→ Assignment
All of the data needs to come back exactly as written.

→ Dataset extract

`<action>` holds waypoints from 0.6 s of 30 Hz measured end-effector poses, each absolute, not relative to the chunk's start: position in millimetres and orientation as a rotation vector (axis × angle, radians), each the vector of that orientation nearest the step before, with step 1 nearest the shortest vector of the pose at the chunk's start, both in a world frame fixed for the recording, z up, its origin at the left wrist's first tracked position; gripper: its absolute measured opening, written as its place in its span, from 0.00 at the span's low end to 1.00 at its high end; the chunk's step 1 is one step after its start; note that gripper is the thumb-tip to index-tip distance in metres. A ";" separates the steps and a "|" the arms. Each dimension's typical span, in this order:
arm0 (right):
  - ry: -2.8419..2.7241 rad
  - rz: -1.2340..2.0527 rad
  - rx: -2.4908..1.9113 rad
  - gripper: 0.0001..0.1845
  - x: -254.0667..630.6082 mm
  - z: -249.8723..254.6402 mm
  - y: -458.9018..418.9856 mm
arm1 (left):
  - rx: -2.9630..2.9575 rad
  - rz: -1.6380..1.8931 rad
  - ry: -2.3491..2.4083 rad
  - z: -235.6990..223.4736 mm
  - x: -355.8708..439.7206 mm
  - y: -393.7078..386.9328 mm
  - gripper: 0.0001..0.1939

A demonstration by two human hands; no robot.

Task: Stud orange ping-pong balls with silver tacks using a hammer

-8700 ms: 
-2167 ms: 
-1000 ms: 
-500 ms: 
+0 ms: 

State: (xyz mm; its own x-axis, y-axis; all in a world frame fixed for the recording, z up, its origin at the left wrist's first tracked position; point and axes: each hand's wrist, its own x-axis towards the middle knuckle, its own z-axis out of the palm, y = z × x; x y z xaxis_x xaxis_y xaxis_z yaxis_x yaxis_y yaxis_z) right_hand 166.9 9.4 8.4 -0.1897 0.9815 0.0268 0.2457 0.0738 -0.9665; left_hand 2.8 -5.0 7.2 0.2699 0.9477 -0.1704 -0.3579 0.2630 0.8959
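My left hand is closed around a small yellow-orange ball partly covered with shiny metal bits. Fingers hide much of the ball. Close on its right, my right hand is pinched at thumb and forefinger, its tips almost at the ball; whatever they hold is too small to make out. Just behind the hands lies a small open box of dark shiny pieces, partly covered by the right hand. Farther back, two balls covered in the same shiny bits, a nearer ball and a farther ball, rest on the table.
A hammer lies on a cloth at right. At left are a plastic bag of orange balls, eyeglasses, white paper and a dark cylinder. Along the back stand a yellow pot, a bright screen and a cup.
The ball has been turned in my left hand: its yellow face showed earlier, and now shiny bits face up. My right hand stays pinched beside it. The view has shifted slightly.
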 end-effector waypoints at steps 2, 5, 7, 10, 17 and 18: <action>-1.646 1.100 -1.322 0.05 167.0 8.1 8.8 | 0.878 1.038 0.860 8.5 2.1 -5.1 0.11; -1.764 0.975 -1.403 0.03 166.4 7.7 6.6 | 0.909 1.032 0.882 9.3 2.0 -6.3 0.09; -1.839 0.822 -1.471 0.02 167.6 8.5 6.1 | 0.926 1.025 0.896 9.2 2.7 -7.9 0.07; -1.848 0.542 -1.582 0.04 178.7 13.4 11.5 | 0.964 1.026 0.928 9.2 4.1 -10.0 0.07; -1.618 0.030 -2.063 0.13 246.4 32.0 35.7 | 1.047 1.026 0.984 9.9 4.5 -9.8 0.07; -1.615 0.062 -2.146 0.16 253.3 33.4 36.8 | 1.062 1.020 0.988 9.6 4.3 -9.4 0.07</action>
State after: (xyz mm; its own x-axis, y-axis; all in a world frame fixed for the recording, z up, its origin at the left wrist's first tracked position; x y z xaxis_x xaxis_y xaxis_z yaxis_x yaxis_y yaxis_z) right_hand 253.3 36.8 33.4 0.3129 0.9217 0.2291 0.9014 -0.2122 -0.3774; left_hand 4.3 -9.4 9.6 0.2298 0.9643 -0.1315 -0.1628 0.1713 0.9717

→ Written response
`<action>` holds waypoints from 0.6 s of 30 Hz measured end-effector poses, each absolute, not relative to the chunk's start: position in millimetres and orientation as a rotation vector (axis × angle, radians), each the vector of that orientation nearest the step before, with step 1 nearest the shortest vector of the pose at the chunk's start, both in a world frame fixed for the recording, z up, its origin at the left wrist's first tracked position; gripper: its absolute measured opening, written as its place in its span, from 0.00 at the span's low end to 1.00 at its high end; the chunk's step 1 is one step after its start; note that gripper is the thumb-tip to index-tip distance in metres. A ";" separates the steps and a "|" the arms. Each dimension's typical span, in this order:
arm0 (right):
  - ry: -2.8419..2.7241 rad
  - rz: -1.2340..2.0527 rad
  - rx: -2.4908..1.9113 rad
  - gripper: 0.0001..0.1845
  - x: -254.0667..630.6082 mm
  - z: -249.8723..254.6402 mm
  - y: -458.9018..418.9856 mm
arm1 (left):
  - rx: -2.9630..2.9575 rad
  - rz: -1.6380..1.8931 rad
  - ry: -2.3491..2.4083 rad
  - z: -235.6990..223.4736 mm
  - x: -355.8708..439.7206 mm
  - y: -393.7078..386.9328 mm
  - gripper: 0.0001..0.1939

A demonstration by two human hands; no robot.

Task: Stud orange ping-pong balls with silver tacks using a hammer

-8700 ms: 
-2167 ms: 
-1000 ms: 
-500 ms: 
+0 ms: 

State: (xyz mm; its own x-axis, y-axis; all in a world frame fixed for the recording, z up, its origin at the left wrist's first tracked position; point and axes: each hand's wrist, its own x-axis towards the middle knuckle, its own z-axis out of the palm, y = z × x; x y z xaxis_x xaxis_y xaxis_z yaxis_x yaxis_y yaxis_z) right_hand 166.9 9.4 8.4 -0.1897 0.9815 0.0268 0.2457 0.0738 -0.9665; left_hand 2.8 -5.0 7.2 0.2699 0.9477 -0.1704 -0.3579 0.2630 0.8959
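My left hand is closed around a small yellow-orange ball partly covered with shiny metal bits. Fingers hide much of the ball. Close on its right, my right hand is pinched at thumb and forefinger, its tips almost at the ball; whatever they hold is too small to make out. Just behind the hands lies a small open box of dark shiny pieces, partly covered by the right hand. Farther back, two balls covered in the same shiny bits, a nearer ball and a farther ball, rest on the table.
A hammer lies on a cloth at right. At left are a plastic bag of orange balls, eyeglasses, white paper and a dark cylinder. Along the back stand a yellow pot, a bright screen and a cup.
The ball has been turned in my left hand: its yellow face showed earlier, and now shiny bits face up. My right hand stays pinched beside it. The view has shifted slightly.
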 end-effector waypoints at steps 2, 5, 7, 10, 17 and 18: <action>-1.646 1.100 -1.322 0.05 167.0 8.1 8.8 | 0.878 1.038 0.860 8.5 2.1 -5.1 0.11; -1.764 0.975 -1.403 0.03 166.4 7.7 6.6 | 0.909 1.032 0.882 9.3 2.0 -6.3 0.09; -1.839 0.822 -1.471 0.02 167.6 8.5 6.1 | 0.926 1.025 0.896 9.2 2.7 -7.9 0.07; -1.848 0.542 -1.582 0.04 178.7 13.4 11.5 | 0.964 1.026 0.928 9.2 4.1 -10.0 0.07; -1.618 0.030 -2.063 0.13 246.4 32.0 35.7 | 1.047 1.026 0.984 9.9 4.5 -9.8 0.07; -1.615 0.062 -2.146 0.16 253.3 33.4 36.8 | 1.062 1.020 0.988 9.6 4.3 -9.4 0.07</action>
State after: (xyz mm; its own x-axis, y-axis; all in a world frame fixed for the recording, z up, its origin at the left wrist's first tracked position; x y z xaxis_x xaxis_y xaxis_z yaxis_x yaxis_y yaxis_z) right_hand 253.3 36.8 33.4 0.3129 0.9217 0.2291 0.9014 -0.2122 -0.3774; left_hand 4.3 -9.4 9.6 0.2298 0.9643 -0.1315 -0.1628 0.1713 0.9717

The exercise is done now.